■ YOUR ASSIGNMENT
Each line of the records has to be copied exactly, though the pictures must be left out.
***** PROVIDED DATA
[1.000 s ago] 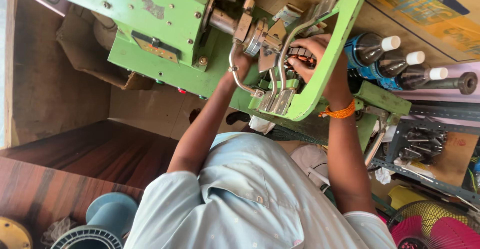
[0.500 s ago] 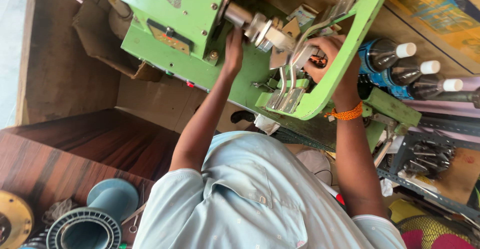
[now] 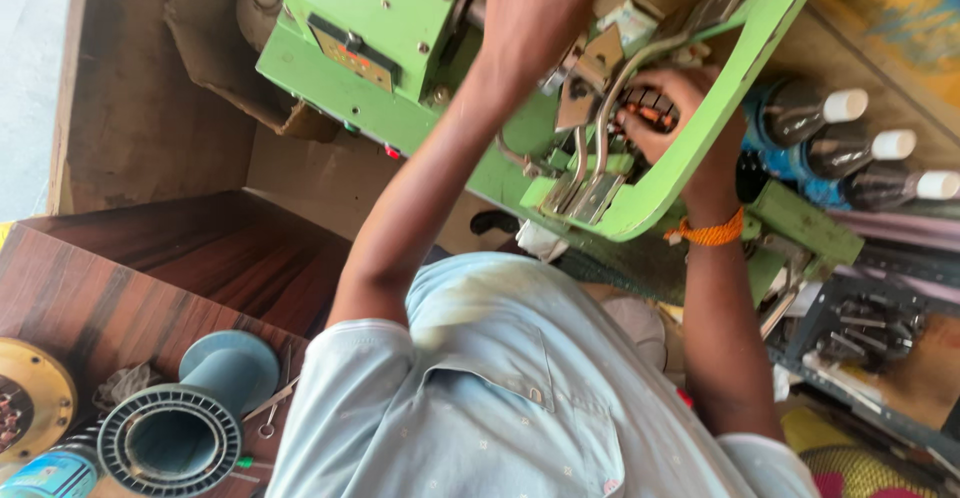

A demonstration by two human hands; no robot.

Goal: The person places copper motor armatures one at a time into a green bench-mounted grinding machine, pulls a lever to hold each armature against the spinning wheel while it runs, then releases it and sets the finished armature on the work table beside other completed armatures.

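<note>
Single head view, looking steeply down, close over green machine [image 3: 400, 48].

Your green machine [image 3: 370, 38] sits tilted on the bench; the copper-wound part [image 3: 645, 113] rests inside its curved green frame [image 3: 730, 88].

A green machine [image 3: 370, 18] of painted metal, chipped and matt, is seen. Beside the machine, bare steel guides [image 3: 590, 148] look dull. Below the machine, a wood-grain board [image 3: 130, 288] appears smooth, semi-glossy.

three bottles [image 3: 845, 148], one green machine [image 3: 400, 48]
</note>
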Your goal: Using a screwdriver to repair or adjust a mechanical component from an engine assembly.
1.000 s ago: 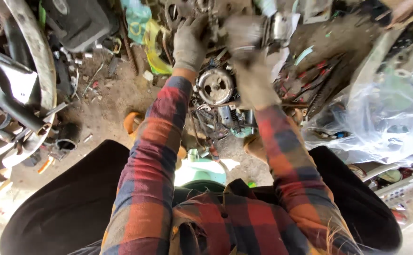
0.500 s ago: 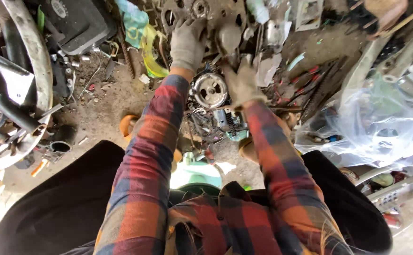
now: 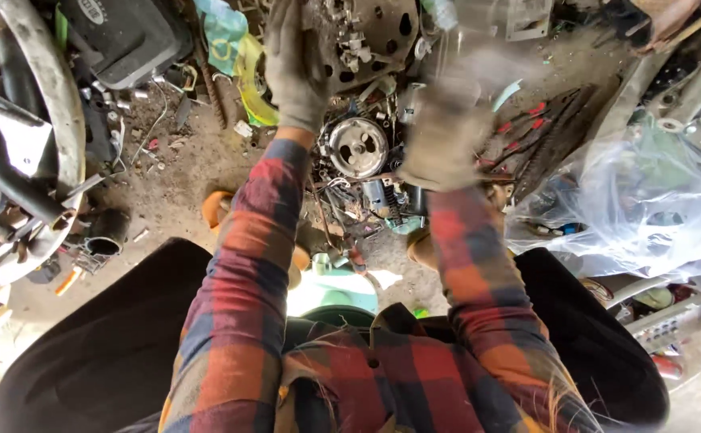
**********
■ REPLY
[1.000 s ago] 
[0.500 s ago] 
[now] 

A demonstration by two human hands; no robot.

Goal: The person places copper motor armatures one at a time into a green bench-mounted grinding machine, pulls a lever to hold each armature against the spinning wheel while it runs, then releases it and sets the finished armature on the work table beside other completed armatures.

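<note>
Single head view, looking steeply down, close over green machine [image 3: 400, 48].

Your green machine [image 3: 370, 38] sits tilted on the bench; the copper-wound part [image 3: 645, 113] rests inside its curved green frame [image 3: 730, 88].

A green machine [image 3: 370, 18] of painted metal, chipped and matt, is seen. Beside the machine, bare steel guides [image 3: 590, 148] look dull. Below the machine, a wood-grain board [image 3: 130, 288] appears smooth, semi-glossy.

three bottles [image 3: 845, 148], one green machine [image 3: 400, 48]
</note>
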Your goal: Using a screwdriver to repair or adjust a mechanical component from an engine assembly.
1.000 s ago: 
0.500 s ago: 
now: 

The answer, as written, is complete.